Task description =>
Determine the number of lines in the listing below in which the word "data" is present, and state it without comment.

--- START ---

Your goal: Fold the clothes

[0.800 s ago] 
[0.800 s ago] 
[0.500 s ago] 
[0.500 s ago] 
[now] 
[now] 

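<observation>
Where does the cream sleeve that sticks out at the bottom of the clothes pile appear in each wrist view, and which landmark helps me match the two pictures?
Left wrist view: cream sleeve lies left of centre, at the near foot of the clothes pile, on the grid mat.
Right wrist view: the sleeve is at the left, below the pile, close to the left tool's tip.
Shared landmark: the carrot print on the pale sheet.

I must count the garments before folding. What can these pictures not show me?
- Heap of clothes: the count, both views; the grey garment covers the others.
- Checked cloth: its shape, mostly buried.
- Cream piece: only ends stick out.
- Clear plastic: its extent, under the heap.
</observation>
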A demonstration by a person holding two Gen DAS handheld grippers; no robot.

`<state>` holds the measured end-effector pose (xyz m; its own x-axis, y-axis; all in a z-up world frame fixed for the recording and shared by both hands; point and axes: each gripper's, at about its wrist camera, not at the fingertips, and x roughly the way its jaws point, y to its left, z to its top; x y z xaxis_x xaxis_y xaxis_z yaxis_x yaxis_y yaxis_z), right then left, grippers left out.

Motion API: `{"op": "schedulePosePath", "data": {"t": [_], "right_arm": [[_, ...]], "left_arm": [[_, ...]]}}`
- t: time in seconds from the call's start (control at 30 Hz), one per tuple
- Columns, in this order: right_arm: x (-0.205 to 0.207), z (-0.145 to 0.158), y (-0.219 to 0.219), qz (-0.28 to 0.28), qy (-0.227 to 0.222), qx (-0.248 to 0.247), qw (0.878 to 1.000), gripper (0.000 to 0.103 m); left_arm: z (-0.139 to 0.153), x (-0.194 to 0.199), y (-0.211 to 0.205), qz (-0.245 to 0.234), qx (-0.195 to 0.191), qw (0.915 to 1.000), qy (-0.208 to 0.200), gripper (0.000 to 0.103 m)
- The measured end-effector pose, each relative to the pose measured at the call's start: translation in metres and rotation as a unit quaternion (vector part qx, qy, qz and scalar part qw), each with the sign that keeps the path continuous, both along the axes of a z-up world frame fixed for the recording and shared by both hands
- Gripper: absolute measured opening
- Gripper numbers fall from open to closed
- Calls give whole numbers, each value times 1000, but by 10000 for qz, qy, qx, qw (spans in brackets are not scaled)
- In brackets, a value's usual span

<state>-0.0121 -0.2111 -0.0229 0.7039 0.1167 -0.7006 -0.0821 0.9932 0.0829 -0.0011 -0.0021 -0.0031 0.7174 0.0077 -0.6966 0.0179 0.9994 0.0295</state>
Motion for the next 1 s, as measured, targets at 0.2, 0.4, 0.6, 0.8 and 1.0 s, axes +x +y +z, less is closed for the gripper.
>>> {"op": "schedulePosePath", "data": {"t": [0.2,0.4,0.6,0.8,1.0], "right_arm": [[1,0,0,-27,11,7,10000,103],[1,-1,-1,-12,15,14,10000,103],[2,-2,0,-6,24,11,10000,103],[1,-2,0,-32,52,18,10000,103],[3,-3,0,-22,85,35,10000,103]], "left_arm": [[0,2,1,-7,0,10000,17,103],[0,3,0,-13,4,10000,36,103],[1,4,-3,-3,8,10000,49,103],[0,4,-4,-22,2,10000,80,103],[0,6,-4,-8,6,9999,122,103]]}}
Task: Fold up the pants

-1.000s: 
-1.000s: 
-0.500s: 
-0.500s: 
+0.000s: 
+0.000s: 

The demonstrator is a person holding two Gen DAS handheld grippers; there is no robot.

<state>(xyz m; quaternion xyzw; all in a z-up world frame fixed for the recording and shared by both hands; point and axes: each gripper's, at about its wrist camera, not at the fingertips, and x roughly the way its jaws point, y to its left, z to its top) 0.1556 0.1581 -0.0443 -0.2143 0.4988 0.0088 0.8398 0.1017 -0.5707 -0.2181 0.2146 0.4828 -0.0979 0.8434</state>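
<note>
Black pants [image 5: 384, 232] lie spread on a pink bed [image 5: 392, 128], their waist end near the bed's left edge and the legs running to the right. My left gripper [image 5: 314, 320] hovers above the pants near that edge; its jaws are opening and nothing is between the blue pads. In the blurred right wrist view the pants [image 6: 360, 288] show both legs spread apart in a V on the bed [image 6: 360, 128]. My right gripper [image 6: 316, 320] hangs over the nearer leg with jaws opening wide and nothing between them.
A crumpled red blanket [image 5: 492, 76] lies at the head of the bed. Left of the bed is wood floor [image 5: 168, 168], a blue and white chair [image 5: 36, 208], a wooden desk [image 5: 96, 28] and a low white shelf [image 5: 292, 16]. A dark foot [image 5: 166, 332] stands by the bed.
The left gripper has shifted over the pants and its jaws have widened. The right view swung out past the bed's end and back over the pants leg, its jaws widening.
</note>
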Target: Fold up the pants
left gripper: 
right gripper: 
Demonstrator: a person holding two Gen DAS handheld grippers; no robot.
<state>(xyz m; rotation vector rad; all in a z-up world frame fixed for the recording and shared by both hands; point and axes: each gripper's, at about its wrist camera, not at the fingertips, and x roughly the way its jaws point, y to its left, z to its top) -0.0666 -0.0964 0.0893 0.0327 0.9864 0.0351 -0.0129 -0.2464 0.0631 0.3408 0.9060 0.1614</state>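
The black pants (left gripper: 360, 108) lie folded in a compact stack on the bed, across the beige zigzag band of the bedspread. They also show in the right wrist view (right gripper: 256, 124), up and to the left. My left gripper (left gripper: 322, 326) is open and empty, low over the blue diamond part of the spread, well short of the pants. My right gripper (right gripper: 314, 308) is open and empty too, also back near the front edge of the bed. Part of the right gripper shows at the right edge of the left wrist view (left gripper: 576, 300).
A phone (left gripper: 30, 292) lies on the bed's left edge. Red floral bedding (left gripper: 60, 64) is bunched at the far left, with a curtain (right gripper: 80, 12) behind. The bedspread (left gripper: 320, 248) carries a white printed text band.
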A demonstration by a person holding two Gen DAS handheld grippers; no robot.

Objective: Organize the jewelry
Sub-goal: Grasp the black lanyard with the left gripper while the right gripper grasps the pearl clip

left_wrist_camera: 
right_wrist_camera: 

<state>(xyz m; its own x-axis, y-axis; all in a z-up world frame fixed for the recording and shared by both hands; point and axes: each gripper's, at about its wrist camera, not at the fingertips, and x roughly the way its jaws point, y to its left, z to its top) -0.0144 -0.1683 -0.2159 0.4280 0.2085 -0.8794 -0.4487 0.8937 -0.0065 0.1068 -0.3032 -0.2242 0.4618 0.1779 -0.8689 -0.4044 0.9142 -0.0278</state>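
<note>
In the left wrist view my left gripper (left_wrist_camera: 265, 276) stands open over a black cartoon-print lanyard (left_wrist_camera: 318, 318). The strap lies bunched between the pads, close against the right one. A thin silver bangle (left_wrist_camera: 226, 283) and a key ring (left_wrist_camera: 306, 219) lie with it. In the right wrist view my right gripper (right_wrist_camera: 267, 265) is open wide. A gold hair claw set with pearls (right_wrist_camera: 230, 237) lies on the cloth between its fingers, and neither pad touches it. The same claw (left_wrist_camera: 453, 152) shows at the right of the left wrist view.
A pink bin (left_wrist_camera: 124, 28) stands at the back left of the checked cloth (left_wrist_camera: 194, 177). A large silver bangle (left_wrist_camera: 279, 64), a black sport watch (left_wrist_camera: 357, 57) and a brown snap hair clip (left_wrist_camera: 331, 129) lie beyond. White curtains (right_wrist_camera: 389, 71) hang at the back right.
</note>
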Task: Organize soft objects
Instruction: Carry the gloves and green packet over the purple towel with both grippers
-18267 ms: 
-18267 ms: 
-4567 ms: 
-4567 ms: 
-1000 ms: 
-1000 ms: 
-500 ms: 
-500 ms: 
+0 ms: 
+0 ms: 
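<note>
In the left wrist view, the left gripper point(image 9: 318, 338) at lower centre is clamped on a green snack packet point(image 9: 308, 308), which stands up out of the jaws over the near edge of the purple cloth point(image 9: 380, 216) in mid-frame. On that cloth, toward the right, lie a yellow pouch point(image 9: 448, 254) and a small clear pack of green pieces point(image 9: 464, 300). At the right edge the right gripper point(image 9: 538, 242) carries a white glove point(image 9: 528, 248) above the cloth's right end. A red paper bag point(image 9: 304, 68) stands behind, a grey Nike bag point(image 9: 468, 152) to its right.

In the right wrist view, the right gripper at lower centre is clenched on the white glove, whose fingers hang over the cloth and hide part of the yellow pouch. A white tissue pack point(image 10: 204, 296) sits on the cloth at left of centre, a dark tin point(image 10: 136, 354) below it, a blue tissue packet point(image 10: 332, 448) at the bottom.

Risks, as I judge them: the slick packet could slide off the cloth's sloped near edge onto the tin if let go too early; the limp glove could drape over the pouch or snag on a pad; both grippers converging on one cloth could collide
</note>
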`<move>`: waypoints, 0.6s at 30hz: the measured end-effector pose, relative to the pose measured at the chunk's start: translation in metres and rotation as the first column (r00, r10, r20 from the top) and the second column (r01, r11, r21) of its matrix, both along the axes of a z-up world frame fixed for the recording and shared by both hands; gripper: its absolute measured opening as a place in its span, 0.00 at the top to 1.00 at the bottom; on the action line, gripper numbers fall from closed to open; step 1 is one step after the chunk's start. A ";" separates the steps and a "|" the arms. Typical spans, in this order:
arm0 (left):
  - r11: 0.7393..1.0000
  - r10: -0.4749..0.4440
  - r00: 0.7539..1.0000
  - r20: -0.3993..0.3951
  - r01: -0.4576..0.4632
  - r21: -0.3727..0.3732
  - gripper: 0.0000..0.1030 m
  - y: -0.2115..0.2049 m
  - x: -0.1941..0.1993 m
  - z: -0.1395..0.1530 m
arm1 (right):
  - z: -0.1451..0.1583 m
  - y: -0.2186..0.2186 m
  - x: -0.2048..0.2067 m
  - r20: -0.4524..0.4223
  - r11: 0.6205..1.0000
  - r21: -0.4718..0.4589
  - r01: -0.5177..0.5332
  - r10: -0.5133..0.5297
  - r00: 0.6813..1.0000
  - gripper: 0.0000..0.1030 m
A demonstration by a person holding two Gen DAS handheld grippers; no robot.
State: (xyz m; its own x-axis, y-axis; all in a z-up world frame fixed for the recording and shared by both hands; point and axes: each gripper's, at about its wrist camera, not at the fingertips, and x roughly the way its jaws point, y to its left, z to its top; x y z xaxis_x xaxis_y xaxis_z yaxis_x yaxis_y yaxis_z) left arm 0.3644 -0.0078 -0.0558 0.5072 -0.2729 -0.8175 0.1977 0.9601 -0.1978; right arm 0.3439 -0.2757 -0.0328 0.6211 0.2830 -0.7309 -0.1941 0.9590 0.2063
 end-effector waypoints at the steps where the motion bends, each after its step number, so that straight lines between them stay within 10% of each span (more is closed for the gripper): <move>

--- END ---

Response box =>
2